(DATA BLOCK Opens)

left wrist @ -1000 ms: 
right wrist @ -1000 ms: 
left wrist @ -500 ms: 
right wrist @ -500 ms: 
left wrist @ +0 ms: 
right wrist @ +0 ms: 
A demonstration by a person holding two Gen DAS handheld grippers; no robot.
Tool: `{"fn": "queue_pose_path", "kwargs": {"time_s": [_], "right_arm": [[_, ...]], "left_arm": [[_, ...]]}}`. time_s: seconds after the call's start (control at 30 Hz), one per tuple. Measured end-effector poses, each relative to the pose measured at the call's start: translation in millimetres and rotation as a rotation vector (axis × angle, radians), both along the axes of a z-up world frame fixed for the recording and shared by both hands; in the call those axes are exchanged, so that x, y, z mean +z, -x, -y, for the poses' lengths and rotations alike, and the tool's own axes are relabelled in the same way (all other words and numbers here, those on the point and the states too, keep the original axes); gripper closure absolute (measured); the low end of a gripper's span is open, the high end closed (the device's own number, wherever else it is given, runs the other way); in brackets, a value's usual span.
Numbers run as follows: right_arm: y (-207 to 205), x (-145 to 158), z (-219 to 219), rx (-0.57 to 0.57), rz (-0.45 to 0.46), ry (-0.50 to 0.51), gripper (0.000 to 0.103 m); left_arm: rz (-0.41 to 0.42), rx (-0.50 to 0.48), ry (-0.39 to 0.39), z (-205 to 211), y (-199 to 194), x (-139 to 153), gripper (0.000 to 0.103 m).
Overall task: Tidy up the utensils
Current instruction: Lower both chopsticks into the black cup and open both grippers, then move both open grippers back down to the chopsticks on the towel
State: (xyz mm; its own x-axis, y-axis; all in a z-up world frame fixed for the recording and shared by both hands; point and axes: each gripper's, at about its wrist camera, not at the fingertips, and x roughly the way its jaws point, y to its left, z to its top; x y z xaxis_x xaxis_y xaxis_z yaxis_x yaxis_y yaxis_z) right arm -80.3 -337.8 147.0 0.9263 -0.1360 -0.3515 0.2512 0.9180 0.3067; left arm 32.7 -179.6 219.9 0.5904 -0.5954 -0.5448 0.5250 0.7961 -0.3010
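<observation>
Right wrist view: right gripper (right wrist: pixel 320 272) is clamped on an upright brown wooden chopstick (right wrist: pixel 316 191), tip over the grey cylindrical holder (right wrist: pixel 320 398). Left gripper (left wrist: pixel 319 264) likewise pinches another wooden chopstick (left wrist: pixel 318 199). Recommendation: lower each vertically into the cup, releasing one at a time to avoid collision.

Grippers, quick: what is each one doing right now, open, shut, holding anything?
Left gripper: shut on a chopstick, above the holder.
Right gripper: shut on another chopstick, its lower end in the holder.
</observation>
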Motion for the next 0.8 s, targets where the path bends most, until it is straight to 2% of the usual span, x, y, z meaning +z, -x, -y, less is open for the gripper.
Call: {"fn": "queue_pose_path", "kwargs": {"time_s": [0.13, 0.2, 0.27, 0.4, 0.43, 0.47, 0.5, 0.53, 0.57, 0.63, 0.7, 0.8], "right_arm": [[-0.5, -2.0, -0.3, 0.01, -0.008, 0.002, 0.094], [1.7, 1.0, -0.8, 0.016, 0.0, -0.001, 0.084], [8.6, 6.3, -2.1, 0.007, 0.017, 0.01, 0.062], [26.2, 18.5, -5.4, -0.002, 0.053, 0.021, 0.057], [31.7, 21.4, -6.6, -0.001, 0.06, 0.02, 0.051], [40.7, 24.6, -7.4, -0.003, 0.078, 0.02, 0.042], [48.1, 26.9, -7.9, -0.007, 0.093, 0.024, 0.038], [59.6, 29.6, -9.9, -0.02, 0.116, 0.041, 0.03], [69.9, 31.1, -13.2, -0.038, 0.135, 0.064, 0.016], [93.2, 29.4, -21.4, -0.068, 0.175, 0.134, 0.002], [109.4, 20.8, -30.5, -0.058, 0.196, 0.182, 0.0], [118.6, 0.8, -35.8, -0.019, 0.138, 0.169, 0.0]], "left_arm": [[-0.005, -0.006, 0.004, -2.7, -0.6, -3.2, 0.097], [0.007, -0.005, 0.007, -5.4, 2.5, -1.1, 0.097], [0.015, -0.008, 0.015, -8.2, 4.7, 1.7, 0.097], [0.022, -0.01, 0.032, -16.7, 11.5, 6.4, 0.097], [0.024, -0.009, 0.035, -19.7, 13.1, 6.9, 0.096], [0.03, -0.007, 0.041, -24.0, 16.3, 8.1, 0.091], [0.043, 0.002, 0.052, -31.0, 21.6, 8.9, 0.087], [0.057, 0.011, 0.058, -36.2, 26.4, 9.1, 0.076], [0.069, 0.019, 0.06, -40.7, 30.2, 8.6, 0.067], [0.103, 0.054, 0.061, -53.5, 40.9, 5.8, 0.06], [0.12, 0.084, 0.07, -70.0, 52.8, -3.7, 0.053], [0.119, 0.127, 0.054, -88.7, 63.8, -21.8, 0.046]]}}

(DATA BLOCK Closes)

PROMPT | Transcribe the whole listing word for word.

FINISHED EXERCISE |
left wrist @ -1000 ms: 
right wrist @ -1000 ms: 
left wrist @ -500 ms: 
right wrist @ -500 ms: 
left wrist @ +0 ms: 
right wrist @ +0 ms: 
A demonstration by a person holding two Gen DAS handheld grippers; no robot.
Tool: `{"fn": "queue_pose_path", "kwargs": {"time_s": [_], "right_arm": [[_, ...]], "left_arm": [[_, ...]]}}`. time_s: seconds after the call's start (control at 30 Hz), one per tuple. Measured end-effector poses, each relative to the pose measured at the call's start: translation in millimetres and rotation as a rotation vector (axis × angle, radians), both along the axes of a z-up world frame fixed for the recording and shared by both hands; in the call those axes are exchanged, so that x, y, z mean +z, -x, -y, for the poses' lengths and rotations alike, and the tool's own axes are relabelled in the same way (all other words and numbers here, those on the point and the states too, keep the original axes); gripper closure absolute (measured); the low end of a gripper's span is open, the high end closed (the device's own number, wherever else it is given, runs the other way); in brackets, a value's usual span.
Numbers run as follows: right_arm: y (-207 to 205), x (-145 to 158), z (-219 to 219), rx (-0.57 to 0.57), rz (-0.45 to 0.46), ry (-0.50 to 0.51), gripper (0.000 to 0.103 m); left_arm: rz (-0.41 to 0.42), rx (-0.50 to 0.48), ry (-0.39 to 0.39), z (-205 to 211), y (-199 to 194), x (-139 to 153), gripper (0.000 to 0.103 m).
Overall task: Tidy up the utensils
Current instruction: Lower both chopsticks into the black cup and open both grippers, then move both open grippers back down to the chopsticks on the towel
State: (xyz mm; its own x-axis, y-axis; all in a z-up world frame fixed for the recording and shared by both hands; point and axes: each gripper's, at about its wrist camera, not at the fingertips, and x roughly the way its jaws point, y to its left, z to its top; x y z xaxis_x xaxis_y xaxis_z yaxis_x yaxis_y yaxis_z) right arm -80.3 -337.8 147.0 0.9263 -0.1360 -0.3515 0.2512 0.9180 0.3067; left arm 32.7 -179.6 219.9 0.5904 -0.5954 -0.5448 0.5250 0.7961 -0.3010
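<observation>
Right wrist view: right gripper (right wrist: pixel 320 272) is clamped on an upright brown wooden chopstick (right wrist: pixel 316 191), tip over the grey cylindrical holder (right wrist: pixel 320 398). Left gripper (left wrist: pixel 319 264) likewise pinches another wooden chopstick (left wrist: pixel 318 199). Recommendation: lower each vertically into the cup, releasing one at a time to avoid collision.

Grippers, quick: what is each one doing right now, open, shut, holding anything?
Left gripper: shut on a chopstick, above the holder.
Right gripper: shut on another chopstick, its lower end in the holder.
</observation>
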Motion for the next 0.8 s, targets where the path bends most, until it is straight to 2% of the usual span, x, y, z meaning +z, -x, -y, less is open for the gripper.
Call: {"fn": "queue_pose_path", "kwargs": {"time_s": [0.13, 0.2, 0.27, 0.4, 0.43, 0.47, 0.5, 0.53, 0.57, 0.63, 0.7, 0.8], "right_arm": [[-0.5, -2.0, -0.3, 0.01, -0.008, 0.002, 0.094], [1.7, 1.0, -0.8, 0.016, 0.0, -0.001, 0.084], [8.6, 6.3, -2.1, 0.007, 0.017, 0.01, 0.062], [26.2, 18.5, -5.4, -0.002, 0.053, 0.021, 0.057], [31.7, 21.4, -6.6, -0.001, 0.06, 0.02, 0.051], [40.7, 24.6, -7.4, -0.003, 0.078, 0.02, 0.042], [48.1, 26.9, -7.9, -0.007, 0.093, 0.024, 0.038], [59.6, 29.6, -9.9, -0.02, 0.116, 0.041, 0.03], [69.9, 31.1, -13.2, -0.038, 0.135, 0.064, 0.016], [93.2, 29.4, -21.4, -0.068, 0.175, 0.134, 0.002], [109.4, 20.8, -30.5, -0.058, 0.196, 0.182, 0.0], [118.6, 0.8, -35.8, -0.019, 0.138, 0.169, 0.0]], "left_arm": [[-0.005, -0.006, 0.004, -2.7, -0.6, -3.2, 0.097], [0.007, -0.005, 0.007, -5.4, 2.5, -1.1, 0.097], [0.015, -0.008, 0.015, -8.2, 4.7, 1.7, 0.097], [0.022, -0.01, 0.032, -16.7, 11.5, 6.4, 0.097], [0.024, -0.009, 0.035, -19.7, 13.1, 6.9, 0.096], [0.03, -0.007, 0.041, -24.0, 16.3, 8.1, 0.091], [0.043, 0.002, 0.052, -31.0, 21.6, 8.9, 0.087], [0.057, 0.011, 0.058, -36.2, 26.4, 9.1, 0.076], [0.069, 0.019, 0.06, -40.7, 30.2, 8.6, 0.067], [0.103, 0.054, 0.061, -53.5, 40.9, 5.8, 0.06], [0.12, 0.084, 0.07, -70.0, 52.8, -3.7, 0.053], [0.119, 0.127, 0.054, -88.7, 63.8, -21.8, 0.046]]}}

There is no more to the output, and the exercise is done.